Für mich gibt es verschiedene Aspekte, die mich erfolgreich machen: Beruf, Familie, Freunde, Hobbys.

Was sagen Sie zu Müttern als Führungskräfte?

Weiter so! Ich selber fördere dies, und in vielen Berufen und Firmen ist dies mit den heutigen Möglichkeiten, zum Beispiel Teilzeit- oder Telearbeit, einfacher geworden. Allerdings darf man sich keiner Illusion hingeben: Zu Hause braucht es einen Partner, der ebenfalls im Haushalt und bei der Kinderbetreuung anpackt. Und: Wir Frauen müssen lernen, „unperfekt“ zu sein.

Sind Teilzeitstellen in Führungspositionen schwierig umsetzbar?

Das unterstütze ich so nicht. Sehen Sie, gerade Führungspersönlichkeiten sind oft nicht vor Ort anwesend. Deren Terminkalender sind ziemlich voll, und je nach Unternehmen gibt es auch zahlreiche Geschäftsreisen. Da sind die Führungskräfte nicht verfügbar.
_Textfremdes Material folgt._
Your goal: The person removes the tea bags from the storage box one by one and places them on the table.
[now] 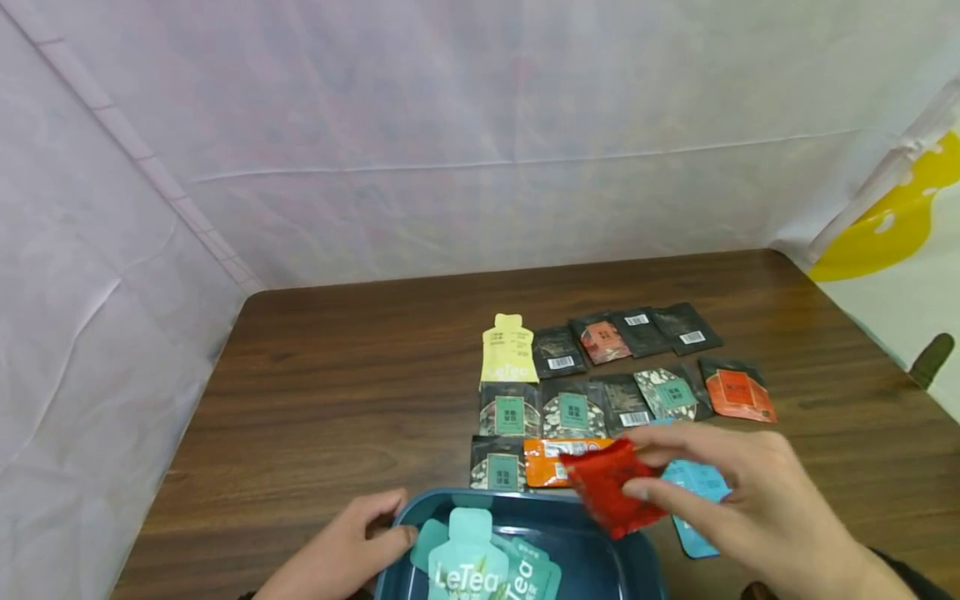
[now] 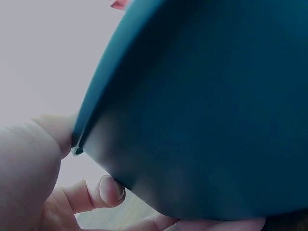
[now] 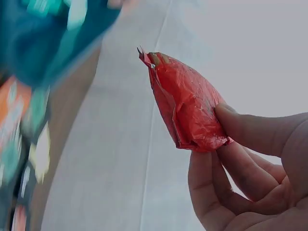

Deshalb ist es durchaus möglich, dass diese Teilzeit arbeiten. Das verlangt Disziplin von allen Seiten – und natürlich auch eine kulturelle Weiterentwicklung.

Sind Frauen zu einem Teil selber daran schuld, dass sie in der Führungsetage untervertreten sind?

Diese Frage möchte ich gerne umformulieren: Gibt es frauenspezifische Hindernisse, weshalb Frauen heute in der Chefetage untervertreten sind? Damit meine ich zum Beispiel die Berufswahl, sogenannte typische Frauenberufe wie Krankenschwester, Kindererzieherin oder Lehrerin; dies sind Jobs, die man auf Führungsetagen weniger findet.

Was können Frauen in der Führung besser als Männer?

Frauen haben oft mehrere Verpflichtungen, insbesondere, wenn zu Hause die entsprechende Unterstützung fehlt. Sie sind es gewohnt, viele verschiedene Projekte gleichzeitig zu managen und dabei stets den Überblick zu behalten.

Und was machen Männer besser als Frauen?

Männer sind bessere Netzwerker als Frauen und haben vielleicht auch weniger den Anspruch an sich selber, perfekt zu sein!

Rubrik

gefragt

Ausgabe

Führung & Digital

Isabelle Thommen

Nationalität
Schweizerin / Französin

Geburtsdatum
25. Juli 1963

Unternehmen
BP (Switzerland)

Info
Isabelle Thommen studierte an den Universitäten Zürich und Wien Geisteswissenschaften und arbeitete nach ihrem Abschluss im Bereich Kommunikation bei verschiedenen Unternehmen im In- und Ausland. Vor 16 Jahren begann sie, in Teilzeit bei BP in der Schweiz als Kommunikationsverantwortliche zu arbeiten, wo sie zusätzlich den Bereich Human Resources übernahm. Sie hat heute beide Rollen inne.